Search the data for the string "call" and copy each line where it turns up.

Items from a dataset:
================

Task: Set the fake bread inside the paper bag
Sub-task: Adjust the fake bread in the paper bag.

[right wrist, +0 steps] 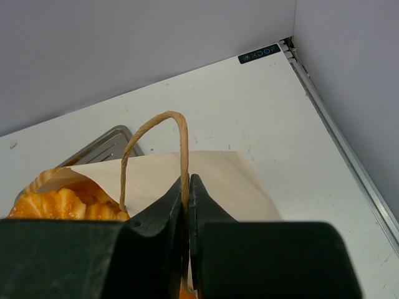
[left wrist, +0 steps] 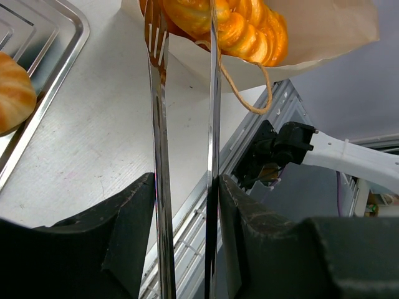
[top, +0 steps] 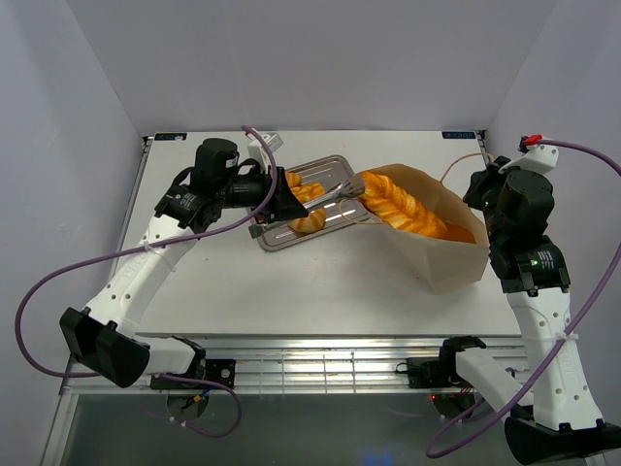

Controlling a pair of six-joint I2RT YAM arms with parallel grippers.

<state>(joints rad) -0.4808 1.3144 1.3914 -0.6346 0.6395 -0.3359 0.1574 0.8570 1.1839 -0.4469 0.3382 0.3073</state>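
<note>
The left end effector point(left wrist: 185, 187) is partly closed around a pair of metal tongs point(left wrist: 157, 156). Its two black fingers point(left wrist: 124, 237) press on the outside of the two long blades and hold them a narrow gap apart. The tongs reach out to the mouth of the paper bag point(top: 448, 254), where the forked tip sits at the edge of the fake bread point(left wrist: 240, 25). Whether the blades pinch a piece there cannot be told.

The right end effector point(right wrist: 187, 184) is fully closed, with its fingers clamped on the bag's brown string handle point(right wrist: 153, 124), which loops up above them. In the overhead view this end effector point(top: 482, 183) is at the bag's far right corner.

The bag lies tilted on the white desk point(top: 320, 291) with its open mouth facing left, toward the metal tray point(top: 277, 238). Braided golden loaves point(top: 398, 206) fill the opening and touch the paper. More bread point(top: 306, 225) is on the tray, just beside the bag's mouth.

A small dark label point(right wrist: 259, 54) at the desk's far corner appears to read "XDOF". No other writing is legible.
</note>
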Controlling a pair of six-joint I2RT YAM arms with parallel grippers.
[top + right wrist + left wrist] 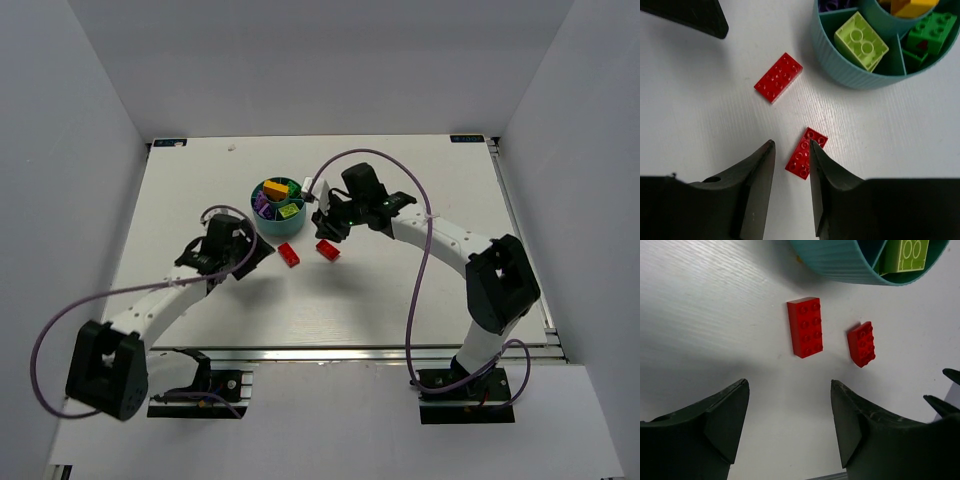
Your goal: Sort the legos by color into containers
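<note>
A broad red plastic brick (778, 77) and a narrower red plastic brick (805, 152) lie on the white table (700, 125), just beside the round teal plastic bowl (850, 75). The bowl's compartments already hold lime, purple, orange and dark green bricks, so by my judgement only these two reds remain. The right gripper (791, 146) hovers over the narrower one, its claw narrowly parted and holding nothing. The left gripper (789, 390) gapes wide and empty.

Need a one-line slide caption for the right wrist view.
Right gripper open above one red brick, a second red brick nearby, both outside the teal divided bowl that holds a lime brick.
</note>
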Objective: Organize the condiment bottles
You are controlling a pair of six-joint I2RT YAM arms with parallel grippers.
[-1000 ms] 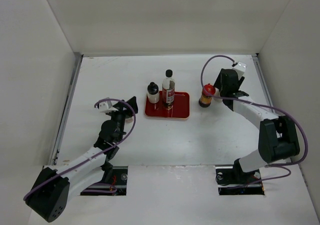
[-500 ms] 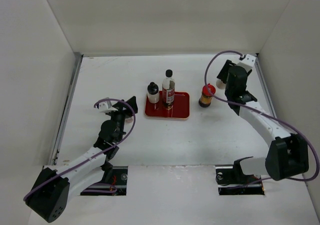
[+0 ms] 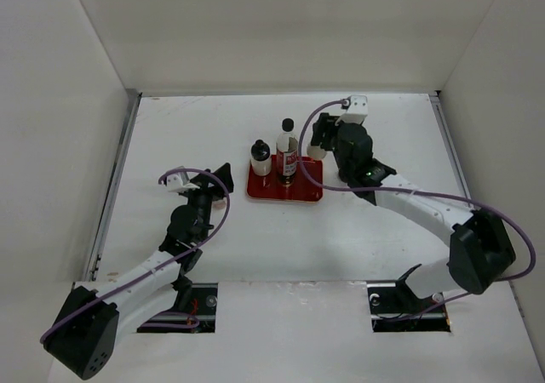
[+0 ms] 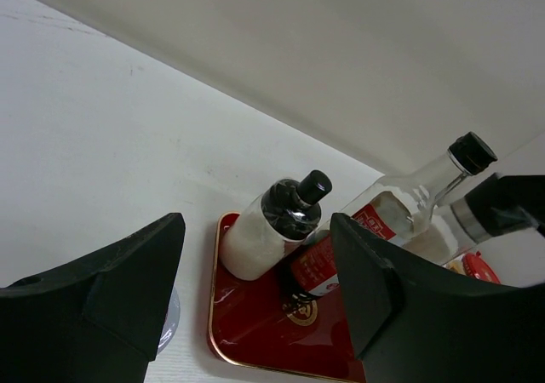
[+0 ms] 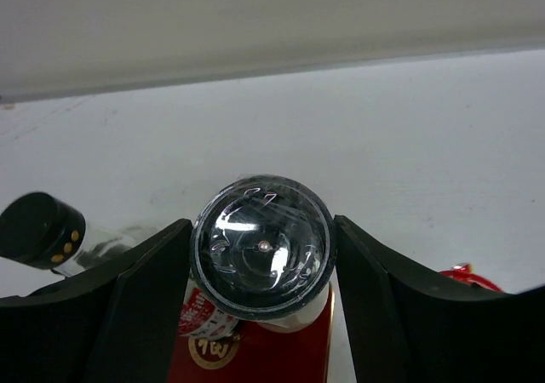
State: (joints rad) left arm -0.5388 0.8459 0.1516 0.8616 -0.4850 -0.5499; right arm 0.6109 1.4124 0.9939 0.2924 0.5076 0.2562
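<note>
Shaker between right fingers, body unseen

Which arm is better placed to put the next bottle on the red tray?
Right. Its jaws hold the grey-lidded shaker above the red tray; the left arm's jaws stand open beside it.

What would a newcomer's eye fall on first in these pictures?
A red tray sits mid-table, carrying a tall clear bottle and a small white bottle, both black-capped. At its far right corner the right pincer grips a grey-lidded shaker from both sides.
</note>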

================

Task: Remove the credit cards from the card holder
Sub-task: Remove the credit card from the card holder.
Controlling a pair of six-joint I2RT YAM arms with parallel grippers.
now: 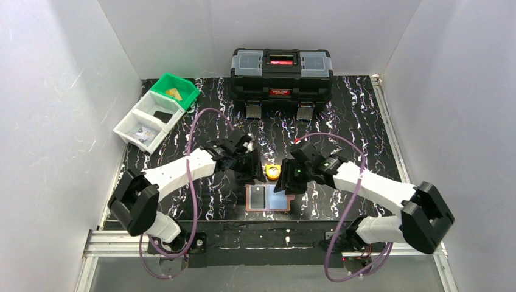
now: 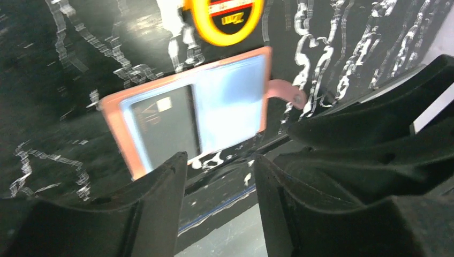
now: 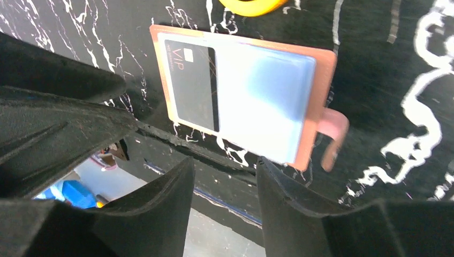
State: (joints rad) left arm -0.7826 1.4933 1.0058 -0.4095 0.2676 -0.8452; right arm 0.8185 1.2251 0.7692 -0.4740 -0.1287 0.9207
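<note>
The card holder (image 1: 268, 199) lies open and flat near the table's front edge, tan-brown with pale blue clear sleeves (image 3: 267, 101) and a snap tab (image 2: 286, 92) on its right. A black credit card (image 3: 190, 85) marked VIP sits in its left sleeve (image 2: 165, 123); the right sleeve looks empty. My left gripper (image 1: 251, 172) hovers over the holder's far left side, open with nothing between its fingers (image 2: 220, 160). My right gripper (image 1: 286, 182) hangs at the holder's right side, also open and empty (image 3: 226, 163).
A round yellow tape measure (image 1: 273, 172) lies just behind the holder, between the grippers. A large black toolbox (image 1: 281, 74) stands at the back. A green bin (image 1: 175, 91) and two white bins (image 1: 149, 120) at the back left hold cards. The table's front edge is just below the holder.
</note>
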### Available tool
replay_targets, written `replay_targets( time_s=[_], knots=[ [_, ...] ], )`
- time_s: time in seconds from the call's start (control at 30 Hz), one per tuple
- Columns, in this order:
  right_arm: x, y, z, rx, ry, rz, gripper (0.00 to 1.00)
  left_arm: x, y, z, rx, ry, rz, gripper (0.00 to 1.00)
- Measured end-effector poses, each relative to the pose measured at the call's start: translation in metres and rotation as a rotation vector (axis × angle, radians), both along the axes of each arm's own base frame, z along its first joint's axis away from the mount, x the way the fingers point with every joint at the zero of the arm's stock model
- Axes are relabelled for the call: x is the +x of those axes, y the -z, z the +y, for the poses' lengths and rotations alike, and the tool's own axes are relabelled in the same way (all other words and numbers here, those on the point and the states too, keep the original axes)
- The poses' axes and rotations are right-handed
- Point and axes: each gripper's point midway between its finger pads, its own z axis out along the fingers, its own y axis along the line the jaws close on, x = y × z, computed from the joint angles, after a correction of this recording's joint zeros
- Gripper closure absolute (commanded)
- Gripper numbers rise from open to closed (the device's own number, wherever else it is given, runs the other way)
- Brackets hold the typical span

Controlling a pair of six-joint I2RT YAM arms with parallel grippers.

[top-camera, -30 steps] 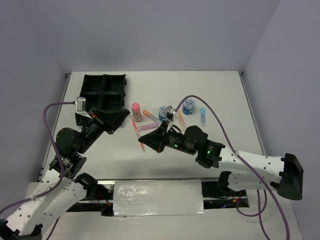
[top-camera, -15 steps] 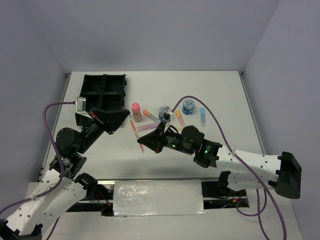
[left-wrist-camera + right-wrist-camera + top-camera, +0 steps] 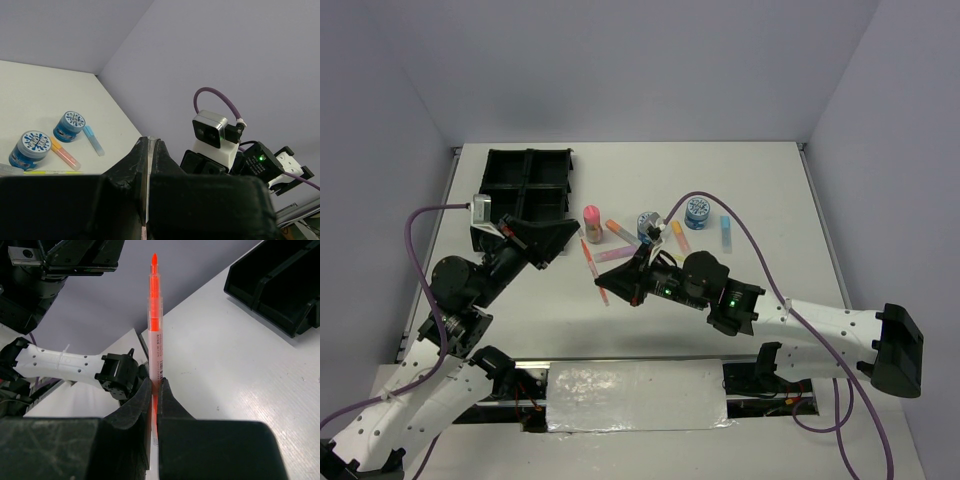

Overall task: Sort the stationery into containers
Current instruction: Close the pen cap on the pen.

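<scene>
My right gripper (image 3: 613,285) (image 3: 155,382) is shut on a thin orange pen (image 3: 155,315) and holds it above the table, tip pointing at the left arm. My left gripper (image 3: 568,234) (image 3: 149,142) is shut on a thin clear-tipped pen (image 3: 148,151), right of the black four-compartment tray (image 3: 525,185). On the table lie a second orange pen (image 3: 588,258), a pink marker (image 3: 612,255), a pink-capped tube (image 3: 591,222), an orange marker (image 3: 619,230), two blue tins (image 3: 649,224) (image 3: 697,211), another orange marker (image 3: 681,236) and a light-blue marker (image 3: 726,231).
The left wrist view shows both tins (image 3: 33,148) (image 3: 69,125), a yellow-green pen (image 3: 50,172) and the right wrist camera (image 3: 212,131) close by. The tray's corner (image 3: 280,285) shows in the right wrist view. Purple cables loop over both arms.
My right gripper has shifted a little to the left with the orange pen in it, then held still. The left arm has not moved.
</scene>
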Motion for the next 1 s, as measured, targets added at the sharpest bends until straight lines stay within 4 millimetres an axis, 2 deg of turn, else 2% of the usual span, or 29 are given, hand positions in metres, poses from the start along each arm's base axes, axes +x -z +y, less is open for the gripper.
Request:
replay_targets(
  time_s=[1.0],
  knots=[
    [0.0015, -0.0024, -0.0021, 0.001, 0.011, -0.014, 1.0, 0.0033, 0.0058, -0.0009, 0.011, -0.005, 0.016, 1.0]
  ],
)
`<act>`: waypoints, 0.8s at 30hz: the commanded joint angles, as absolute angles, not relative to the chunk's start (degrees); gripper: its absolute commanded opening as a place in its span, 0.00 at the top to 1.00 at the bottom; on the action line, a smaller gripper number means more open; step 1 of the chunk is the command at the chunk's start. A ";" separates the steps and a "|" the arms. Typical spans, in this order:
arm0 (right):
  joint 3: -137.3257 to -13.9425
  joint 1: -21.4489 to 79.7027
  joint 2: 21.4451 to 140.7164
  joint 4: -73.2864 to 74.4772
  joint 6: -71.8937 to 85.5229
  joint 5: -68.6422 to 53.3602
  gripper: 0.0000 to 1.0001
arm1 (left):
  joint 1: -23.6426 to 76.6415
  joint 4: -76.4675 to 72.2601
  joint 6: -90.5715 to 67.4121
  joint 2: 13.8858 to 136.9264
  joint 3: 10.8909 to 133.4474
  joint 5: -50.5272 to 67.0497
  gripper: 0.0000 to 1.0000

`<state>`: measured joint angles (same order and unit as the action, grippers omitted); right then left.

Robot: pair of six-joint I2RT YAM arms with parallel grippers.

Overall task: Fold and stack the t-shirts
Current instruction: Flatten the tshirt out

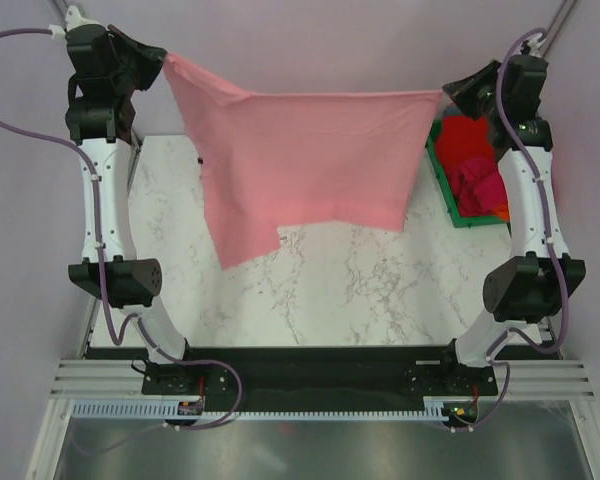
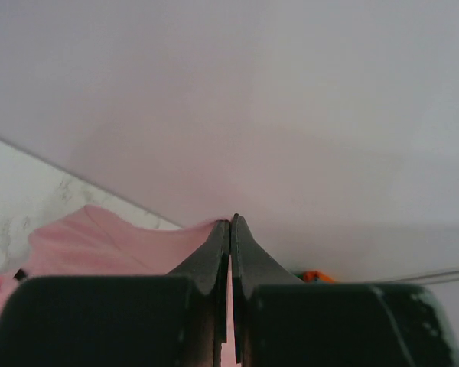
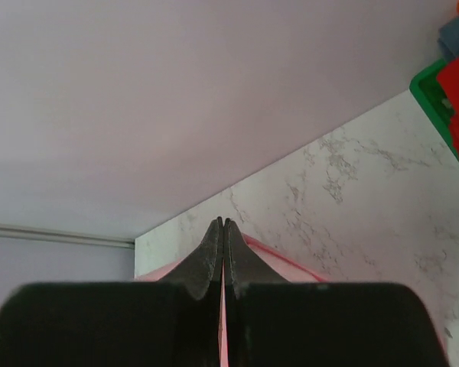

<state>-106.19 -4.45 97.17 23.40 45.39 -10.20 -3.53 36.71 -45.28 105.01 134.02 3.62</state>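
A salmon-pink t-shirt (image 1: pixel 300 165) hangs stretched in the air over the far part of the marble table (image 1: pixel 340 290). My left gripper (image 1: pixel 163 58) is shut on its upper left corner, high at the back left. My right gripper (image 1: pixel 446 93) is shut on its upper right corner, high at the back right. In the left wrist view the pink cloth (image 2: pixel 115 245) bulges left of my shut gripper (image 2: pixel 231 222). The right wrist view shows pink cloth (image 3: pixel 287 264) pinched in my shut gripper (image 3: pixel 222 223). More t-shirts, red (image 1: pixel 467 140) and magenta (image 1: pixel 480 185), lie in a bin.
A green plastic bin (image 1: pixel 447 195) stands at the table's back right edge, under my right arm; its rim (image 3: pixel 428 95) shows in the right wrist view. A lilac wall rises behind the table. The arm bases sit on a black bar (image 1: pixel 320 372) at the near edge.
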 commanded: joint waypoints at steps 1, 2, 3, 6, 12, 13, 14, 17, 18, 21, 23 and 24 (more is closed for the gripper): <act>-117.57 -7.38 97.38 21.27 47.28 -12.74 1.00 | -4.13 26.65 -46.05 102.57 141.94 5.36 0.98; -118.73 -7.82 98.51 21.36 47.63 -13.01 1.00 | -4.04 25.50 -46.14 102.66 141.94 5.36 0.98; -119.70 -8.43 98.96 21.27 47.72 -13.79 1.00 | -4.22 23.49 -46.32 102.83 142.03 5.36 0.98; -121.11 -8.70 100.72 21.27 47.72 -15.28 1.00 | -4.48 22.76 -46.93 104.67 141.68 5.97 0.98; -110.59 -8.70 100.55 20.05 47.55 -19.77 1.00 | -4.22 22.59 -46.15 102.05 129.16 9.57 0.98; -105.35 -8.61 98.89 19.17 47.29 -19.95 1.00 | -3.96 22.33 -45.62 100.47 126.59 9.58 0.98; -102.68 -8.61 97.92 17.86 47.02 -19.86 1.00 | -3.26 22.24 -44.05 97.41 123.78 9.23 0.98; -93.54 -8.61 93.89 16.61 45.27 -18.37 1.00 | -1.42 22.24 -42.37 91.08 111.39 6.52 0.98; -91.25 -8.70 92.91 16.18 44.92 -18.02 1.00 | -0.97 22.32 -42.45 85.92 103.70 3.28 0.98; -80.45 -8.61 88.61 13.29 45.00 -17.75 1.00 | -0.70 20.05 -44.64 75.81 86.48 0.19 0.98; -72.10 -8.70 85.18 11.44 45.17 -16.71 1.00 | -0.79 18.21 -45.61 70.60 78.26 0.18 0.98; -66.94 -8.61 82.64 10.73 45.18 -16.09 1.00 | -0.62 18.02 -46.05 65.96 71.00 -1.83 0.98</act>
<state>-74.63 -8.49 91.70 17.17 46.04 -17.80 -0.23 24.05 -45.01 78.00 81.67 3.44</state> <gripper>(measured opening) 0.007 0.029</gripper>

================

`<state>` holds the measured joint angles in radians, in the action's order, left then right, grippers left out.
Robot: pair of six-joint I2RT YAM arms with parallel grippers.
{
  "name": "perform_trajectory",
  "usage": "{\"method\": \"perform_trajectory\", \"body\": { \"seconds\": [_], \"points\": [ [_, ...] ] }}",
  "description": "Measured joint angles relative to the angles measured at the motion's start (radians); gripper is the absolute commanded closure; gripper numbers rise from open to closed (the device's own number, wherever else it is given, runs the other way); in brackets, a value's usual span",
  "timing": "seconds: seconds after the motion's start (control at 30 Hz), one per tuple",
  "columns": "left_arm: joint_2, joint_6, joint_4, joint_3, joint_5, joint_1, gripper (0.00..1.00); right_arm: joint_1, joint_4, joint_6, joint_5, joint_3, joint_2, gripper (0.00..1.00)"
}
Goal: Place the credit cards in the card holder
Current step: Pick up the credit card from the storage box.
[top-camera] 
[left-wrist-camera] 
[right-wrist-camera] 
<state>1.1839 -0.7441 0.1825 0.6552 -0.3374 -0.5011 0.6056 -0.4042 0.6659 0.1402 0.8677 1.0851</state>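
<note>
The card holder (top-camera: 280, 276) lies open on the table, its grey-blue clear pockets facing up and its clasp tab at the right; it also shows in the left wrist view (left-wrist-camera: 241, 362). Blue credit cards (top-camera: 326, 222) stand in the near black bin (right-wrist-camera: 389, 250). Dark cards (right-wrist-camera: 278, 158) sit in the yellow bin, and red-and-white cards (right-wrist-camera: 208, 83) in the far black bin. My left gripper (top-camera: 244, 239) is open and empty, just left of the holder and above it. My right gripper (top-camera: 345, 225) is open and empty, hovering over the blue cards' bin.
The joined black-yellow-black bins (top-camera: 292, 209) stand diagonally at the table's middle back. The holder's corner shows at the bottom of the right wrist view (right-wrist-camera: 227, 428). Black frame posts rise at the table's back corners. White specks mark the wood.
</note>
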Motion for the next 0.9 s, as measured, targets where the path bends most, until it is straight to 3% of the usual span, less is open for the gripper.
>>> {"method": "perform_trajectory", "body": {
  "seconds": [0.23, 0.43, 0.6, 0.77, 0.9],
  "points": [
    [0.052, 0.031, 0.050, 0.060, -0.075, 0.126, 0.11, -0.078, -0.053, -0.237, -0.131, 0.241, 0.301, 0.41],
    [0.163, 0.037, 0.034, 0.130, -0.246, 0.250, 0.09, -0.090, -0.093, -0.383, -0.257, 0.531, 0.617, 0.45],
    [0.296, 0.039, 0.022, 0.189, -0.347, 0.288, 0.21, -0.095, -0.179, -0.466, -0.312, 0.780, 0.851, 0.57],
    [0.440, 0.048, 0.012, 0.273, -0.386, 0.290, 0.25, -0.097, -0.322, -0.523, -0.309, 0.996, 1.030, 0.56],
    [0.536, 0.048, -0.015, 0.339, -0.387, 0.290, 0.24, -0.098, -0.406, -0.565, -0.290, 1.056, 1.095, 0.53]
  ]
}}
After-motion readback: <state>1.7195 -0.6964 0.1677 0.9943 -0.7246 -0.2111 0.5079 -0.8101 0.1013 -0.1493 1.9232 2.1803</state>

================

Expected output:
- time_s: time in seconds from the call's start (control at 30 Hz), one per tuple
- Measured end-effector poses, each relative to the pose measured at the call's start: translation in metres and rotation as a rotation vector (axis × angle, radians), both along the axes of each arm's own base frame, z along its first joint's axis away from the mount, x the way the fingers point with every joint at the zero of the arm's stock model
- Axes are relabelled for the call: x is the +x of those axes, y the -z, z the +y, for the poses' lengths and rotations alike, and the tool's own axes are relabelled in the same way (all other words and numbers here, those on the point and the states too, keep the original axes)

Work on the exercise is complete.